Quote exactly the lines spanning from the top of the data below to the line that contains "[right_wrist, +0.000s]", including both.

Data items
*-*-*
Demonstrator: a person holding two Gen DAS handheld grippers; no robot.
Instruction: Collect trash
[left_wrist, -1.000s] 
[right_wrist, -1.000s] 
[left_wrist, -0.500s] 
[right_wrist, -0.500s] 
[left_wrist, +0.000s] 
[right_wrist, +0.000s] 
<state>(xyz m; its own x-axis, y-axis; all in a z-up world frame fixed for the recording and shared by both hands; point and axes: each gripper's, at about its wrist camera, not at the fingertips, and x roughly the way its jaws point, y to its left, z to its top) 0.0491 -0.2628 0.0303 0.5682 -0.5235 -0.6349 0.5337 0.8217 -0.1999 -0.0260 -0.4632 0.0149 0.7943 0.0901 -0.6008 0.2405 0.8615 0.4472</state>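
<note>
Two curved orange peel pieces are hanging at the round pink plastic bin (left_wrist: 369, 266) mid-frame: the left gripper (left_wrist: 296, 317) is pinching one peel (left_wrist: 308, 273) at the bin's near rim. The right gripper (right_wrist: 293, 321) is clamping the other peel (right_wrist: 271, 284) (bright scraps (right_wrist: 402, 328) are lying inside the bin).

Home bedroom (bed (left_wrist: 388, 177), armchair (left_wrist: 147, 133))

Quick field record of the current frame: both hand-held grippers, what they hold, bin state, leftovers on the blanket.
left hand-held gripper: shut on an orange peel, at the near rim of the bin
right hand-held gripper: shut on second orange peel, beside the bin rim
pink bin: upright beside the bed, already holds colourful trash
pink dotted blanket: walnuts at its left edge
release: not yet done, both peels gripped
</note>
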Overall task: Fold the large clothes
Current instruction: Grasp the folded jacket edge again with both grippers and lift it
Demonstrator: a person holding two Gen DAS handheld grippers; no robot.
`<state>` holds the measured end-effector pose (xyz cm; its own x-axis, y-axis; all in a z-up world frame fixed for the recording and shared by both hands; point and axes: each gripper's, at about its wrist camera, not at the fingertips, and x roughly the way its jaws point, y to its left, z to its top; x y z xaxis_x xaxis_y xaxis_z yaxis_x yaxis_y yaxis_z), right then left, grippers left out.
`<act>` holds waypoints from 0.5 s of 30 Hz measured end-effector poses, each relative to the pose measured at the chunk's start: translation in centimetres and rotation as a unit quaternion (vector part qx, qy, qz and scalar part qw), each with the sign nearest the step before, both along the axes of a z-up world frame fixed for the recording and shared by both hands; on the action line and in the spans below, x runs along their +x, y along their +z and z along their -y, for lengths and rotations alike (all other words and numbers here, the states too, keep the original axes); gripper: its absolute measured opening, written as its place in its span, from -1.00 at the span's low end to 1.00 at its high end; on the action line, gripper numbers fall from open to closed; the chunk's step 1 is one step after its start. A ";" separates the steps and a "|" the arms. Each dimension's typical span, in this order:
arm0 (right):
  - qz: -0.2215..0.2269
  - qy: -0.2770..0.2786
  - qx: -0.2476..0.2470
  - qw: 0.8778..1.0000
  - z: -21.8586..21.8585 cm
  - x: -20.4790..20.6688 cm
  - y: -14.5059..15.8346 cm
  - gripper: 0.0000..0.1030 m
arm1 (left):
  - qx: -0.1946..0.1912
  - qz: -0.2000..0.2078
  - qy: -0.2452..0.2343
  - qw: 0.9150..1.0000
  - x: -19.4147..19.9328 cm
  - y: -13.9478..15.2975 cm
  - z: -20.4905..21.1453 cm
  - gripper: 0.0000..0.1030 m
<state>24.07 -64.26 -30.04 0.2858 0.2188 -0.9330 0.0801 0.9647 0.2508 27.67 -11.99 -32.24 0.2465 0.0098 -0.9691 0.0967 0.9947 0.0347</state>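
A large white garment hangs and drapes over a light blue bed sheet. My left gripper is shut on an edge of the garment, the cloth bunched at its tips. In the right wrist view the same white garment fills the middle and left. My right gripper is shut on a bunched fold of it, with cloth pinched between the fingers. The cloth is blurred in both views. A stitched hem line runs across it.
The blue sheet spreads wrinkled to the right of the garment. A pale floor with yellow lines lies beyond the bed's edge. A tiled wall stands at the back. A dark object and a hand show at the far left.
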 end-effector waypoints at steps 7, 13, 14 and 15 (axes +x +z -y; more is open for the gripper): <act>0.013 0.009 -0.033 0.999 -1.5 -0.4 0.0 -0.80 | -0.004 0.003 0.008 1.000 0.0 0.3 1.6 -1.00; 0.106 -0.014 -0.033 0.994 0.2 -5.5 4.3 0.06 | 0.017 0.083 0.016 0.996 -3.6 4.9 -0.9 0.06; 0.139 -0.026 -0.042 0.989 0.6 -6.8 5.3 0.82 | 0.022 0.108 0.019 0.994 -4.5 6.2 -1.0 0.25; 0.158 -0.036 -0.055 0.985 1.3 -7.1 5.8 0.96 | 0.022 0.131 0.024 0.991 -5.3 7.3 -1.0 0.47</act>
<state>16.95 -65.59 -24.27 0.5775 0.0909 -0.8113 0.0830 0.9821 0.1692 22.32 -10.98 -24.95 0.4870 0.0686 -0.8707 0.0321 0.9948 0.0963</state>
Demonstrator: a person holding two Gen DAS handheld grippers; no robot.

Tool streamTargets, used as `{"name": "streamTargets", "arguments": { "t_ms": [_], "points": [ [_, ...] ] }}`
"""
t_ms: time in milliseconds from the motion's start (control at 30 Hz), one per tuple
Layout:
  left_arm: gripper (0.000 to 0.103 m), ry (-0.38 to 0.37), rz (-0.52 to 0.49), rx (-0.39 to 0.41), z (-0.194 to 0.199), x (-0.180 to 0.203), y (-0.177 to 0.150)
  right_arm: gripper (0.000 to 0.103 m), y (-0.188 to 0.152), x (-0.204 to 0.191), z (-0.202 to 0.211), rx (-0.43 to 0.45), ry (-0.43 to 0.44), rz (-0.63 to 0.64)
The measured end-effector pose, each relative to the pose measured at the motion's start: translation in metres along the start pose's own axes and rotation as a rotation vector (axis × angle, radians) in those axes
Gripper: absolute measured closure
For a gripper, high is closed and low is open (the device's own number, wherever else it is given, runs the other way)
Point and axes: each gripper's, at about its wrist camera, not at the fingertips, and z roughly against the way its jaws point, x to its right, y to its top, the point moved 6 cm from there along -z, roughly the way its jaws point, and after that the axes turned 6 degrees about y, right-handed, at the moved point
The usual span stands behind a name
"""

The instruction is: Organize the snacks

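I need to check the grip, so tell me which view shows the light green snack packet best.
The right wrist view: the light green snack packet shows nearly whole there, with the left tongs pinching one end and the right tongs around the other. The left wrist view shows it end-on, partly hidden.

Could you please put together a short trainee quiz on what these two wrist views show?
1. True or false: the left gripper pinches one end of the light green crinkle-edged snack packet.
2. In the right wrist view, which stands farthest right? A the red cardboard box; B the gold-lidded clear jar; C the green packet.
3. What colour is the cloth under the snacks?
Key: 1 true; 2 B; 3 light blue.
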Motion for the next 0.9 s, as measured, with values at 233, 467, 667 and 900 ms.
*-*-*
**Worked solution**
Demonstrator: a person holding two Gen DAS handheld grippers; no robot.
Instruction: Collect trash
[left_wrist, -1.000s] 
[right_wrist, -1.000s] 
[left_wrist, -0.500s] 
[right_wrist, -0.500s] 
[left_wrist, +0.000s] 
[right_wrist, +0.000s] 

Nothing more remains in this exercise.